▸ Information provided
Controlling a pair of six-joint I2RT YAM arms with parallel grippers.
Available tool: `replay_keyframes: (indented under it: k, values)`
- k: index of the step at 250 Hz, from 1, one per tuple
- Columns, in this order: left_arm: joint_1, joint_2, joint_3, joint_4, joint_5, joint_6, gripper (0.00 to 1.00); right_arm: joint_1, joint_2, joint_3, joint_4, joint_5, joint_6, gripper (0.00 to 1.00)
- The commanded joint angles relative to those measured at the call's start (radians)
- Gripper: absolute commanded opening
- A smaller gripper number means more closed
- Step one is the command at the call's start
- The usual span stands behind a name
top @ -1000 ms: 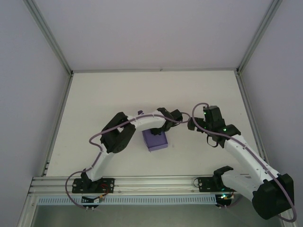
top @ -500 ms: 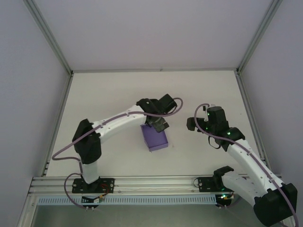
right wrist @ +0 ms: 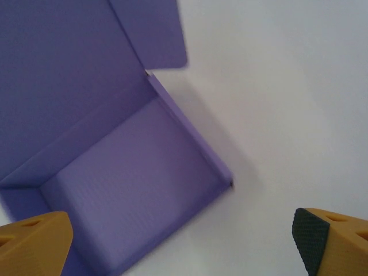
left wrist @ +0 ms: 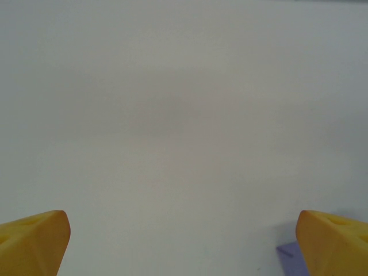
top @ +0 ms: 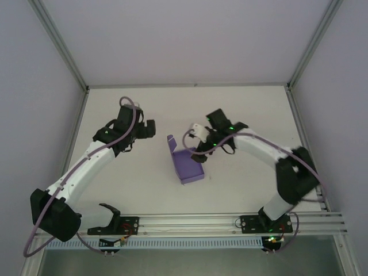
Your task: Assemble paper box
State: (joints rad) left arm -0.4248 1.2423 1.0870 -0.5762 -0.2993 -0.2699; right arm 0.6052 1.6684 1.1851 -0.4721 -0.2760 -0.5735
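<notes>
One lavender paper box [top: 190,168] lies near the middle of the white table [top: 253,109]. It is open, with its lid flap [top: 171,144] standing up at the box's 11 o'clock side. There are two arms. The right arm bends out to the box's 3 o'clock side, and its forearm points inward. The right gripper [top: 199,154] hangs over the box's 1 o'clock edge, jaws spread wide and empty. The left arm stretches up toward 10 o'clock. The left gripper [top: 148,129] is well apart from the box, jaws wide and empty.
</notes>
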Motion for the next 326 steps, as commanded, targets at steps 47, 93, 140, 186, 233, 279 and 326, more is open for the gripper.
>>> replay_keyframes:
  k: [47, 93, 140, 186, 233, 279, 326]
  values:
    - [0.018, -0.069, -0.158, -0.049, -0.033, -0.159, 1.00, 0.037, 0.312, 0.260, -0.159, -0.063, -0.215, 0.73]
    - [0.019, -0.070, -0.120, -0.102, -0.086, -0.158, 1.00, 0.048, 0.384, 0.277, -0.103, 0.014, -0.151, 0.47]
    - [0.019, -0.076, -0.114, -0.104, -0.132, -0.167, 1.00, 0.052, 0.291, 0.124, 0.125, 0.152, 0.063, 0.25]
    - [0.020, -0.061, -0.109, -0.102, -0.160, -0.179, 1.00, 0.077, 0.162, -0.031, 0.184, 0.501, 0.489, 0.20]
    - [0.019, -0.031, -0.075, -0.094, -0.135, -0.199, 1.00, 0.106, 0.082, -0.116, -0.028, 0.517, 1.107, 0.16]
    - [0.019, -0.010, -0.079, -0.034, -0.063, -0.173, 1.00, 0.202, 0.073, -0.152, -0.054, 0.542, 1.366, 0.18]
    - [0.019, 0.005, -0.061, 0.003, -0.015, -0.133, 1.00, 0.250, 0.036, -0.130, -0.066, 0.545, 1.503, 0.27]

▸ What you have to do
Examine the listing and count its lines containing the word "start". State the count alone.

▸ Reply
2